NATO üyesi batı ülkelerinden gelecek bu füzelere karşı Türkiye hem batı füzelerini savuştursun ve hem de karşılık olarak  aynı anda 72 füze birden ateşleyerek; Almanya’ya, Fransa’ya, İngiltere’ye, Yunanistan’a bize saldıran hangisiyse ona gününü gösterecek, öyle mi? Bu arada AB Bakanımız Ömer Çelik, “Türkiye Avrupa’nın sınırlarını da koruyor” dedi ve Rusya Devlet Başkanlığı Askeri Sözcüsü Vladimir  Kojin, “Türkiye ile yaptığımız S-400 anlaşması Rusya’nın stratejik çıkarlarına harfiyen uymaktadır” açıklamasını yaptı,  iyi mi?
Bizi kim vuracak?
S-400’e ne ödeyeceğiz?
Açıklansın isteriz.

Günün sorusu 

Danışman sayısı!


Danışmanlar da “ters köşe” oldu.
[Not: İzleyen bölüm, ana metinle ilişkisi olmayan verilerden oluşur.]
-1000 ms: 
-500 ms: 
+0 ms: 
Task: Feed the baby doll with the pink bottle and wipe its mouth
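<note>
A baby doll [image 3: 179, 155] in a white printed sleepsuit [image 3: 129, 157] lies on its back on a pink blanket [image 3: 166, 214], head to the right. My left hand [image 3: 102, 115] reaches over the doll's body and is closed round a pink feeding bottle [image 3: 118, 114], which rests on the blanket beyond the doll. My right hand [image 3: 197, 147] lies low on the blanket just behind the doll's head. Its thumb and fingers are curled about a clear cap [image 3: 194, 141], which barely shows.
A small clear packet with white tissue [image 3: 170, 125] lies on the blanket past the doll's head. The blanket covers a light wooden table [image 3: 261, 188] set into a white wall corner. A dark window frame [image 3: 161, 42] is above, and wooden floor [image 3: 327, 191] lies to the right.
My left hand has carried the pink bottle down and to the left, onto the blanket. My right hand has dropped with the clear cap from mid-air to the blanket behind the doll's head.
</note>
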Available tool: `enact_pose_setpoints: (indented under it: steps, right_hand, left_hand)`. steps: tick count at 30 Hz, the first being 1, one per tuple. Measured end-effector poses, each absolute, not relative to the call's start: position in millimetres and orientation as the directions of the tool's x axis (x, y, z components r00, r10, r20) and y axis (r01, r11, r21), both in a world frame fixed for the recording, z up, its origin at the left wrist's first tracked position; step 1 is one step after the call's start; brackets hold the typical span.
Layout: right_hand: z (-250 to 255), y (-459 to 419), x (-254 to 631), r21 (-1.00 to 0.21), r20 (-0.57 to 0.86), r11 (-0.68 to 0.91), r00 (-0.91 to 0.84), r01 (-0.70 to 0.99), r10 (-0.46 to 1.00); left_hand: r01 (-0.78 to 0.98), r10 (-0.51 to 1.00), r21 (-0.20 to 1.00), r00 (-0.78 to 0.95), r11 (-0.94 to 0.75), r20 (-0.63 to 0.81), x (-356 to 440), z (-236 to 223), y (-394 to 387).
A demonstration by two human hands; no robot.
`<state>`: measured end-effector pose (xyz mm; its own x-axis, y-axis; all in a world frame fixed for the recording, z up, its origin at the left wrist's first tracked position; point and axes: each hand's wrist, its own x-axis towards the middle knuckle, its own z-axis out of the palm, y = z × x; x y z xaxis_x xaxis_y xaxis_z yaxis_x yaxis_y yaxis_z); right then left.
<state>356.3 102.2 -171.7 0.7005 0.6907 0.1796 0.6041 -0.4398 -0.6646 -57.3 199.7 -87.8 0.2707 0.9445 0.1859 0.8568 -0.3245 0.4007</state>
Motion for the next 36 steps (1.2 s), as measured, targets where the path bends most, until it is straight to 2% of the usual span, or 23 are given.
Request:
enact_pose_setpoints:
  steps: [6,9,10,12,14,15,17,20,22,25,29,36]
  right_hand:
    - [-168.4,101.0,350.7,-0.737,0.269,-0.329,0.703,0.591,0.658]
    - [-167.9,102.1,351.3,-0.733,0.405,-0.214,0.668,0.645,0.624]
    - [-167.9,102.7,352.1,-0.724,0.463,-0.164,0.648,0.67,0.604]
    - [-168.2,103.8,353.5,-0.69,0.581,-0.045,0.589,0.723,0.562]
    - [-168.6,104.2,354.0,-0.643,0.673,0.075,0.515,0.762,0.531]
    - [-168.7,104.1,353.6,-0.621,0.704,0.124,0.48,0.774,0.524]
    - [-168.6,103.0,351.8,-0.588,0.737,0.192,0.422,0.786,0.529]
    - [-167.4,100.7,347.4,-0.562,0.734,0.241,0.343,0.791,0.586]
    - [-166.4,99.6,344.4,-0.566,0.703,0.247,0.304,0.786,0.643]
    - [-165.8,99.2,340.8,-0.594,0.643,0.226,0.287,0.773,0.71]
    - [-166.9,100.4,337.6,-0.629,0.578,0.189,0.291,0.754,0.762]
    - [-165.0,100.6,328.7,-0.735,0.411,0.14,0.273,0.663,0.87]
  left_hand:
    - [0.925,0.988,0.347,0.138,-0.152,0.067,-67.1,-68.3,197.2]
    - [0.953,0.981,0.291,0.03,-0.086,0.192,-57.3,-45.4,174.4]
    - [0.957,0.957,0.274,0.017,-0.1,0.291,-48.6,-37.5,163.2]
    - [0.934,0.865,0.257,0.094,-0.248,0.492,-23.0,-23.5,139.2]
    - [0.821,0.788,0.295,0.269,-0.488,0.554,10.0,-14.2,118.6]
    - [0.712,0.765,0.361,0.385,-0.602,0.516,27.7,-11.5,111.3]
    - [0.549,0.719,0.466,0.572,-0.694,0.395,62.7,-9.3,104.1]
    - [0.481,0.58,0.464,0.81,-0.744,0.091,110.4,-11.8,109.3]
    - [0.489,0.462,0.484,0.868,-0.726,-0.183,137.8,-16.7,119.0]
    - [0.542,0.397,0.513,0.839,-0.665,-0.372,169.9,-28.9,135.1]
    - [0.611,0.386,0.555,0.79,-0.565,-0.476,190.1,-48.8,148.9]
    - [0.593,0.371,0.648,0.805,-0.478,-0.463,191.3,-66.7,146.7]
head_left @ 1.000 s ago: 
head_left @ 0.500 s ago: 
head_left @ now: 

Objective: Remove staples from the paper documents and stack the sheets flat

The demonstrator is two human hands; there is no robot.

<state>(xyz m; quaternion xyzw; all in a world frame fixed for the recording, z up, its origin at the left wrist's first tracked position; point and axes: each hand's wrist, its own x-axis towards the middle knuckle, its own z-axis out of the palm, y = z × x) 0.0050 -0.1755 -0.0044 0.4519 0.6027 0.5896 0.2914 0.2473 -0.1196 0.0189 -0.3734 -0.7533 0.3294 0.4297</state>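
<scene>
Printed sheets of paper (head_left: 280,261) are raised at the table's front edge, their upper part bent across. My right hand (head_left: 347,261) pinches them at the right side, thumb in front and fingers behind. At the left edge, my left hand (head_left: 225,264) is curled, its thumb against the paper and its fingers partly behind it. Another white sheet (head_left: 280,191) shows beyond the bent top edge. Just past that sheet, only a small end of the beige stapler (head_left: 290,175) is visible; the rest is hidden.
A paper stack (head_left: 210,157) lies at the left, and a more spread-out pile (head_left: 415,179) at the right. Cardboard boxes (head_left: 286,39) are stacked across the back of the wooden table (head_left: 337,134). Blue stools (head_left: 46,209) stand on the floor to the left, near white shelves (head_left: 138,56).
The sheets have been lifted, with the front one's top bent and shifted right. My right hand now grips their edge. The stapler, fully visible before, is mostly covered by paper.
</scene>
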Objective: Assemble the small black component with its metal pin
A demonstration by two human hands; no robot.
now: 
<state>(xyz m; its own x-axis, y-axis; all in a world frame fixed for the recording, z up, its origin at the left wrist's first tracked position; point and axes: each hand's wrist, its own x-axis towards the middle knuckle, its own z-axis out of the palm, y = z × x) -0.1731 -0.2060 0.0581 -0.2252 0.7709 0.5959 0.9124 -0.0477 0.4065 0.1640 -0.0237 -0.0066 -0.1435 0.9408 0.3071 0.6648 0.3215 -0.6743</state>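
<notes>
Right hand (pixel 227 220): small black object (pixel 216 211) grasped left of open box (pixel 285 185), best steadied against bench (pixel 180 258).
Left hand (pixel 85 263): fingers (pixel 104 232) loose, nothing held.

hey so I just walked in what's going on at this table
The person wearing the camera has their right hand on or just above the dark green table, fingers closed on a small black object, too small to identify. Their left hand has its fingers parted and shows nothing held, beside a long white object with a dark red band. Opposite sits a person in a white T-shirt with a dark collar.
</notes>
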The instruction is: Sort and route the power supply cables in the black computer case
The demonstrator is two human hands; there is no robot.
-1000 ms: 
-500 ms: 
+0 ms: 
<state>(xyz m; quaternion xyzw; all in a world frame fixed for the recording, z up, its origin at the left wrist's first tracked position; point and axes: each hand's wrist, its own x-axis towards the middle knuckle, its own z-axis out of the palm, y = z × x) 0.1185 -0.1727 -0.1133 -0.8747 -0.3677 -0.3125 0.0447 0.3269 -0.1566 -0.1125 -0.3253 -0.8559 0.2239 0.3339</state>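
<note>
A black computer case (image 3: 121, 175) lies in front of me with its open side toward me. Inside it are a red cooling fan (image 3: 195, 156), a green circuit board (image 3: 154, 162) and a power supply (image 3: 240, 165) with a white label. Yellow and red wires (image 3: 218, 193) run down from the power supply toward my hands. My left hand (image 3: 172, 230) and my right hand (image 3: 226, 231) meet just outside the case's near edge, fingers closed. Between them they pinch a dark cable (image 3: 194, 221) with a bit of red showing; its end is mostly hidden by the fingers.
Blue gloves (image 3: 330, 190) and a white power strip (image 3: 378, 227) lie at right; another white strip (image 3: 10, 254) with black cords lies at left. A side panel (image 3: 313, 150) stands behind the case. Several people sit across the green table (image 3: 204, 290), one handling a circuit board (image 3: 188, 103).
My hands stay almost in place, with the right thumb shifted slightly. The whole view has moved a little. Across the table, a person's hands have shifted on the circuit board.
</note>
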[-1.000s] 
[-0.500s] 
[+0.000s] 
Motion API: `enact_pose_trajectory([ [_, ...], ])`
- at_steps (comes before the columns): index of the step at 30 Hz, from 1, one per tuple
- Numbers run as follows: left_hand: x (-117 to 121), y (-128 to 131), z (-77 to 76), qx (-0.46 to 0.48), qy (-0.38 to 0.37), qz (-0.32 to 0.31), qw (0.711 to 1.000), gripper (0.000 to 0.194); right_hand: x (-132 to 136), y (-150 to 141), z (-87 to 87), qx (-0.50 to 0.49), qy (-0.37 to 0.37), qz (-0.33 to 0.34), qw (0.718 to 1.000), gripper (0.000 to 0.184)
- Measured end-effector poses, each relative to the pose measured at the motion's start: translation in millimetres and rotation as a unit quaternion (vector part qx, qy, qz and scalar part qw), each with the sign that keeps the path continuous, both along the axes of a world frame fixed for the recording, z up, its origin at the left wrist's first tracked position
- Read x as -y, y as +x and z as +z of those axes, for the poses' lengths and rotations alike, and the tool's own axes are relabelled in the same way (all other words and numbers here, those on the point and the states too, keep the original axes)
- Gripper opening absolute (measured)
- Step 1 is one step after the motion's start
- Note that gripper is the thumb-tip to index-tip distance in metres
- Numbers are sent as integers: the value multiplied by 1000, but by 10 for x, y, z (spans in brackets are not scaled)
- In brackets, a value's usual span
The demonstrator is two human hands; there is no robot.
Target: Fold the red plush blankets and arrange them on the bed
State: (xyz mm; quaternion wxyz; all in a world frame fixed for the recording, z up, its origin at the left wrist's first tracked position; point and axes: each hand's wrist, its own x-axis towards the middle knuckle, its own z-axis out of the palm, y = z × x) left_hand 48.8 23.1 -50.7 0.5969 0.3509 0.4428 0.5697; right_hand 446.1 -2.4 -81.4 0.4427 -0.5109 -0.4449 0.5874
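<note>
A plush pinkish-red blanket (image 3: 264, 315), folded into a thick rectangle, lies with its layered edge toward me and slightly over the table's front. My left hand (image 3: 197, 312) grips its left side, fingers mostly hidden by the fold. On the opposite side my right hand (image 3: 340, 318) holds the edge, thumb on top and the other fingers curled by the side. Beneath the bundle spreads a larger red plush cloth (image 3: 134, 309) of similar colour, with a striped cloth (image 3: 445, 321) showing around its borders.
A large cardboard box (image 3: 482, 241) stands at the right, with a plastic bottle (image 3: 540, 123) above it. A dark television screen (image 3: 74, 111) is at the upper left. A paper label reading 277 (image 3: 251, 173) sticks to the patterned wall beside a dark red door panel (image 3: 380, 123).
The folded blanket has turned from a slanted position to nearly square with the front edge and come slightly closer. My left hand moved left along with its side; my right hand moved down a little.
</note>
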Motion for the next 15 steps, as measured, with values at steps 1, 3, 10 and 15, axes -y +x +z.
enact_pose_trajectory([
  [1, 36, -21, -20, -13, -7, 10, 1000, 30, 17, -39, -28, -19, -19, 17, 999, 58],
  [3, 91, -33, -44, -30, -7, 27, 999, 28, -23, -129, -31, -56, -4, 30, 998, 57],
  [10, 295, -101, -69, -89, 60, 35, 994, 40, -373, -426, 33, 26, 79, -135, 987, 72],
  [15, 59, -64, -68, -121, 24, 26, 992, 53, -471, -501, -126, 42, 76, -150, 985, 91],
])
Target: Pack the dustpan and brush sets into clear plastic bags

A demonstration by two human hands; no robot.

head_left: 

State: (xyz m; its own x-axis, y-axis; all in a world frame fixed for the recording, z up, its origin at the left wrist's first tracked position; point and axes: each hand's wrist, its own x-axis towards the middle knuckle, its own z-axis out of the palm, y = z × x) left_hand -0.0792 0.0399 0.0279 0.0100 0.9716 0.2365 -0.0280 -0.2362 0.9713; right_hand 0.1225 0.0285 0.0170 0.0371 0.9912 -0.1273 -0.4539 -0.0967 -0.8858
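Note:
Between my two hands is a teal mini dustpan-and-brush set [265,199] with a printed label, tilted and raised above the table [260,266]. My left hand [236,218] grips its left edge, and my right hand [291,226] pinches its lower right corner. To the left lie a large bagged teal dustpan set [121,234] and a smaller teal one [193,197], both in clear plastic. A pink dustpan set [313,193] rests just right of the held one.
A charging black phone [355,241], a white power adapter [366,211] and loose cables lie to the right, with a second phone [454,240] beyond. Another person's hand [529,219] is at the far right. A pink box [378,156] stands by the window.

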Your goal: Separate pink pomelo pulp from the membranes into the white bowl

Cumhurbaşkanı Başdanışmanı Cemil Ertem, Başdanışman Bülent Gedikli için “Bu arkadaşımız biraz tecrübesiz, çevresindekilerin şeyine gelmiş…” diye canlı yayında konuştu.  Antalya CHP Milletvekili Niyazi Nefi Kara ise “Cumhurbaşkanı’nın kaç tane başdanışmanı ve danışmanı var, önceki Cumhurbaşkanlarının kaç danışmanı vardı, bunların millete yıllık faturası ne kadar, halka bilgi verilsin” diye soru önergesi verdi. Ancak “ Cumhurbaşkanı’nın danışmanlarının sayısı halkı ilgilendirmez” cevabını aldı. Danışman sayısı ve maaşları gizli kaldı.
Biz acaba yönetimi halka kapalı, otoriter bir ülke mi olduk?